The antibacterial activity of compound 10a was further evaluated using four clinically isolated MRSA strains (M1–M4). We used FA, methicillin, ampicillin, tetracycline, clarithromycin, and vancomycin as positive controls. Compound 10a exhibited significant antibacterial activity against all strains, with an MIC of 0.25 μg mL−1 across M1–M4 (compared to an MIC of 0.125 μg mL−1 for standard MRSA ATCC 43300). Compared to FA, compound 10a exhibited superior antibacterial activity against strains M1 and M4. Furthermore, it demonstrated greater overall potency than the other five antibiotics (Table 2).
Table 2. Antimicrobial activities of 10a against clinical strains MRSA (M1–M4).
| MIC (μg mL−1) | ||||
|---|---|---|---|---|
| M1 | M2 | M3 | M4 | |
| 10a | 0.25 | 0.25 | 0.25 | 0.25 |
| FA | 0.5 | 0.25 | 0.25 | 0.5 |
| Methicillin | >32 | 16 | 32 | 32 |
| Ampicillin | 8 | 4 | 4 | 8 |
| Tetracycline | 8 | 4 | 4 | 4 |
| Clarithromycin | 0.25 | 8 | 32 | 1 |
| Vancomycin | 1 | 1 | 1 | 1 |
The time-growth curve of 10a against MRSA
Following preliminary screening, we selected compound 10a for detailed investigation of its antibacterial activity against MRSA (ATCC 43300). To characterize its dynamic inhibition profile, MRSA cultures were exposed to 10a at sub-inhibitory (0.25 × MIC and 0.5 × MIC) and inhibitory concentrations (1 × MIC and 2 × MIC). As shown in Fig. 1A, the untreated control group exhibited continuous bacterial proliferation with time-dependent growth kinetics over 24 h. Notably, all treatment groups demonstrated significant growth suppression after 4 h of exposure. Concentration-dependent responses emerged thereafter: cultures treated with 0.25 × MIC and 0.5 × MIC showed progressive inhibition patterns with marked growth trend alterations at 8 h, while those exposed to 1 × MIC and 2 × MIC maintained sustained bacteriostatic effects from 4 to 24 h without notable population recovery.
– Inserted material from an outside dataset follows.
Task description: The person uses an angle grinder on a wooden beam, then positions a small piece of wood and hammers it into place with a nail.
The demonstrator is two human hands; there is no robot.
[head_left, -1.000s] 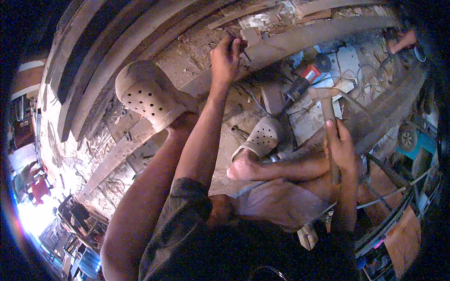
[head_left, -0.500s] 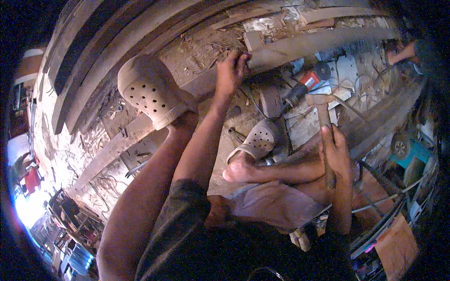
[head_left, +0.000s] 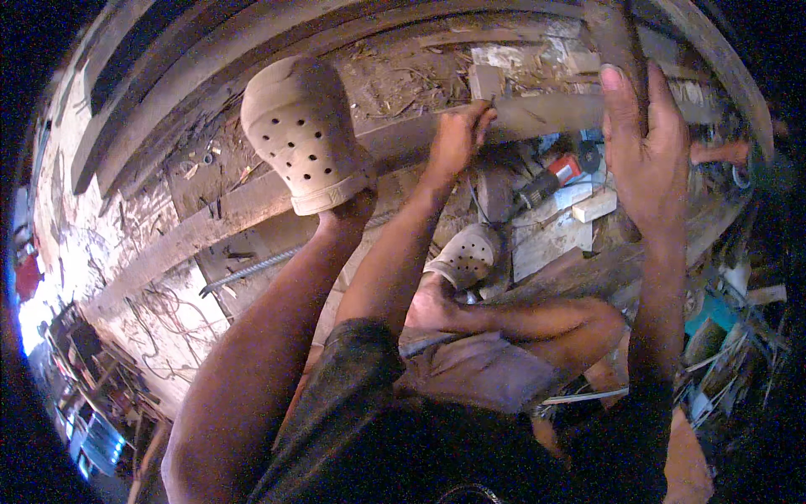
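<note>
My left hand point(head_left: 457, 143) rests at a long curved wooden plank point(head_left: 546, 116), its fingers curled in close. What they pinch, if anything, is too small to make out. Raised on the right, my right hand point(head_left: 655, 160) grips a hammer point(head_left: 623, 46) by its wooden handle, and the head is out of the picture at the top. My left foot, in a beige clog point(head_left: 306, 126) with holes, presses on the plank. The other clog point(head_left: 466, 252) sits on the near side of the plank, below my left hand.
Curved wooden planks point(head_left: 189, 92) lie along the far left. A red and black power tool point(head_left: 558, 176) and a small pale wood block point(head_left: 594, 206) lie right of centre. A metal rod point(head_left: 252, 273) lies near my left leg. At the far right there is another person's foot point(head_left: 719, 152).
My right hand has swung the hammer up and away from my lap. My left hand appears further right and higher in the picture, still at the plank; the whole view has shifted.
</note>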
Quantitative analysis confirmed a positive correlation between antimicrobial efficacy and compound concentration, establishing a clear concentration-dependent inhibition pattern.
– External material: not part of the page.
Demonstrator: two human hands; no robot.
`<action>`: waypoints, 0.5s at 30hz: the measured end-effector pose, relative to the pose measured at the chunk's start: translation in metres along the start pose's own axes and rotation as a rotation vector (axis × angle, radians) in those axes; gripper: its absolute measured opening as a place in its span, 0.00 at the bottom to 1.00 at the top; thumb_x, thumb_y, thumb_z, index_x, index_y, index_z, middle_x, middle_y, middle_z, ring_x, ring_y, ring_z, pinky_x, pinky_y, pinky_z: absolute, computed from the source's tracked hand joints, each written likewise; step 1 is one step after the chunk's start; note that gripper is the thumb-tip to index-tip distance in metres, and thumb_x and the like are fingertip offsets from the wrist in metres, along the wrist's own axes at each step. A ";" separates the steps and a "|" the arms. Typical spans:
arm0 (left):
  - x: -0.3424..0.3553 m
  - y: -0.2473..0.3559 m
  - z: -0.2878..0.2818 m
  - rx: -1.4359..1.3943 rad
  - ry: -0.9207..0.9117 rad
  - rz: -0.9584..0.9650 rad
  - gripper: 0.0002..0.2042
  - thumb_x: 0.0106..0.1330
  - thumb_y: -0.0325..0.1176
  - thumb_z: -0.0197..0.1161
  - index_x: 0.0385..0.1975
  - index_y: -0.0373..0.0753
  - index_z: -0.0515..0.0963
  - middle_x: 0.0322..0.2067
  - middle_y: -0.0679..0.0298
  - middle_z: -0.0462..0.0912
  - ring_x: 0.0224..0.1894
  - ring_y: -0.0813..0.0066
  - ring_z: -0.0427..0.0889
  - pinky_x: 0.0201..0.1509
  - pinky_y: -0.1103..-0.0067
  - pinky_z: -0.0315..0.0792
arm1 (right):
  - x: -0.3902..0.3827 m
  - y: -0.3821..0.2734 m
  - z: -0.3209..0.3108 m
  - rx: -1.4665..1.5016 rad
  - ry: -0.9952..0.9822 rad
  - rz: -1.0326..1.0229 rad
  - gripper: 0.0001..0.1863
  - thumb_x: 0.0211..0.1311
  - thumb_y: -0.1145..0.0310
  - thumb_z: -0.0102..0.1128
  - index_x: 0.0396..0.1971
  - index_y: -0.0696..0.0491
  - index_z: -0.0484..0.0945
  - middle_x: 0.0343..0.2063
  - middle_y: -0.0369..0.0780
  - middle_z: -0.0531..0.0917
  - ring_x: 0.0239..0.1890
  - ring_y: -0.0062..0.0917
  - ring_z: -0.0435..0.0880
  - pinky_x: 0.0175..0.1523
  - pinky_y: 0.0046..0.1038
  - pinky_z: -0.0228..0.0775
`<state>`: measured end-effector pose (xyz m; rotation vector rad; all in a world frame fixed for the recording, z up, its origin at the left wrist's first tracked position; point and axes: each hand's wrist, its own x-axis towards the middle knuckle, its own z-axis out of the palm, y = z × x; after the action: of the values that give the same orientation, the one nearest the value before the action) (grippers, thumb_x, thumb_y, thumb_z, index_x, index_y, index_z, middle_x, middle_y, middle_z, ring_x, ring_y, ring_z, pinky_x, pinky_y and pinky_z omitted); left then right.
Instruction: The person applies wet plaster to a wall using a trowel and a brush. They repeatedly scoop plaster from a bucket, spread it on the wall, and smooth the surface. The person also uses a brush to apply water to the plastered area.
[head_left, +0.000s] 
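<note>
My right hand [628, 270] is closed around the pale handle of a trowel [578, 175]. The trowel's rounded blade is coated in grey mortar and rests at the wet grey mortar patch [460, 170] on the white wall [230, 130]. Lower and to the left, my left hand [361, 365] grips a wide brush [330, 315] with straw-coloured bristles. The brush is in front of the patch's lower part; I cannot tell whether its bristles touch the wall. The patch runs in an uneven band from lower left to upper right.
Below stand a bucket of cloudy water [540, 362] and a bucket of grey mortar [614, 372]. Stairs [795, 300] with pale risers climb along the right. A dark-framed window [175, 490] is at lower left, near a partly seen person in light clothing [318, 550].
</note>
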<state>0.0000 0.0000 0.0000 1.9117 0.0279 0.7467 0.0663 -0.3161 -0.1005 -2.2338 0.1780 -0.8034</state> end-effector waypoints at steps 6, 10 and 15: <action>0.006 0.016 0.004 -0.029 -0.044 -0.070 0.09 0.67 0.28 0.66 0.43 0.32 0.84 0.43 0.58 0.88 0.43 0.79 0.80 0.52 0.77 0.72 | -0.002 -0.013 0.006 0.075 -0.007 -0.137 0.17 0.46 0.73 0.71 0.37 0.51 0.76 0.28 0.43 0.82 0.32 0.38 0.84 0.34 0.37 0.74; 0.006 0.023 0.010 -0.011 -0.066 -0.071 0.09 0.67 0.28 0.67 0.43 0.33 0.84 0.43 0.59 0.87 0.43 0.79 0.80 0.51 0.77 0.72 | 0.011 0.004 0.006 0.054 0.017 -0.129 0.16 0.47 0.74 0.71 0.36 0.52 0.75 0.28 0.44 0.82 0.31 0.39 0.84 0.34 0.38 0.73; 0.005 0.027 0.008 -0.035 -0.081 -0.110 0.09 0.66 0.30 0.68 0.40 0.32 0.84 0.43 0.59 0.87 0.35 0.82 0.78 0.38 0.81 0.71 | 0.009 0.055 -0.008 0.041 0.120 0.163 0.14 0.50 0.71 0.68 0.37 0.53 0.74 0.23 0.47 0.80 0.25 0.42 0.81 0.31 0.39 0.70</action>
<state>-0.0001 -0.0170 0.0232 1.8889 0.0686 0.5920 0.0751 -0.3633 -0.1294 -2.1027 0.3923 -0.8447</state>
Fig. 1. The activity, resistance, and safety evaluation of 10ain vitro. (A) Time-growth curve of 10a inhibition of MRSA. (B) Resistance frequency of 10a and FA; * p < 0.05, ** p < 0.01, vs. FA group. (C) Fold changes in MIC values of 10a, FA, and oxacillin. (D and F) Hemolysis assay of 10a; *** p < 0.001, vs. Triton group. (E and G) 10a inhibits the hemolytic activity of MRSA on erythrocytes; *** p < 0.001, vs. DMSO and MRSA groups. (H–J) Cytotoxic effects of 10a against A549, 293T, and THLE-2 cells.
Resistance of 10a
The therapeutic potential of this antibiotic class has been constrained by high resistance frequencies, significant MIC fluctuations during bacterial adaptation to FA, and a limited number of potent derivatives. To analyze resistance frequency, we employed the large inoculum assay for both FA and compound 10a.32 Resistance frequencies were quantified at 2, 4, 8, 16, and 32 times the MIC (10a: MIC = 0.125 μg mL−1, FA: MIC = 0.25 μg mL−1) by isolating mutants and subsequently counting their viability. As shown in Fig. 1B, compound 10a demonstrated a significantly lower resistance frequency compared to FA across all tested concentrations, indicating its improved ability to mitigate resistance. Over a 15 day incubation period, 10a demonstrated a notable delay in the development of drug resistance in MRSA when compared to oxacillin and FA (Fig. 1C). The MIC of 10a remained stable at 8 μg mL−1, while 15 passages resulted in 512-fold and 64-fold increases in the MICs for oxacillin and FA, respectively.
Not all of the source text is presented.